Berlins Regierender betreibt Medienkritik statt Selbstreflexion
In einem Interview verteidigt der scheidende Bürgermeister Berlin – und sich selbst: wegen der vielen Medien falle Versagen hier einfach mehr auf als anderswo. Von Stefan Jacobs
Wer sich über Michael Müllers selbstkritische Bilanz gewundert hat (CP von gestern), findet in der neuen „Zeit“ (Abo) eine mögliche Erklärung: Die Kolleg/innen haben drei frustrierte Bürger/innen auf Müller losgelassen.
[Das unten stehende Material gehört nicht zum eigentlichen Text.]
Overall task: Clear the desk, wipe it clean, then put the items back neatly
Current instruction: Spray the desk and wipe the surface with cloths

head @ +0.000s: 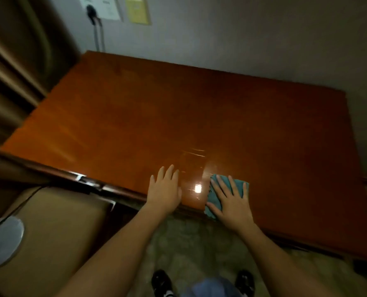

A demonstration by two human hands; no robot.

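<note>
A glossy reddish-brown wooden desk [178, 116] fills the middle of the view, its top bare. A teal cloth [238, 186] lies at the desk's near edge, partly hanging over it. My right hand [232, 202] presses flat on the cloth with fingers spread. My left hand [165, 189] rests flat on the bare wood just to the left of it, fingers apart, holding nothing. A bright light reflection sits between the two hands.
A brown padded seat or box [56, 232] stands at the lower left with a round grey object [2, 243] and a thin cable on it. Curtains [11, 71] hang at the left. A wall socket [91, 10] and papers are on the wall behind. Patterned floor lies below.
</note>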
Heraus kam Süffiges: Ein Oberstaatsanwalt gibt dem Funktionieren Berlins für seine Branche 1,5 von zehn möglichen Punkten, ein Ebay-Beschäftigter vier, die Chefin einer Autohauskette einen – und fragt „Wie bitte?“, als Müller sechs Punkte vergibt. Es folgen Geschichten über ein (weil Freitagabend) in Eigenregie gedichtetes Leck, das eine Rechnung der Wasserbetriebe über 180.000 Euro nach sich zog und für die sich nun kein Verantwortlicher finde. Oder über zwei halbe Urlaubstage wegen zweier Halteverbotsschilder für einen Umzug. Müller kontert, dass der Murks hier wegen der vielen Medien nur mehr auffalle: „Wer über das Versagen der Bürokratie berichten will, fährt doch nicht nach Wuppertal.“ Auch Müller fährt vorerst lieber nicht nach Wuppertal.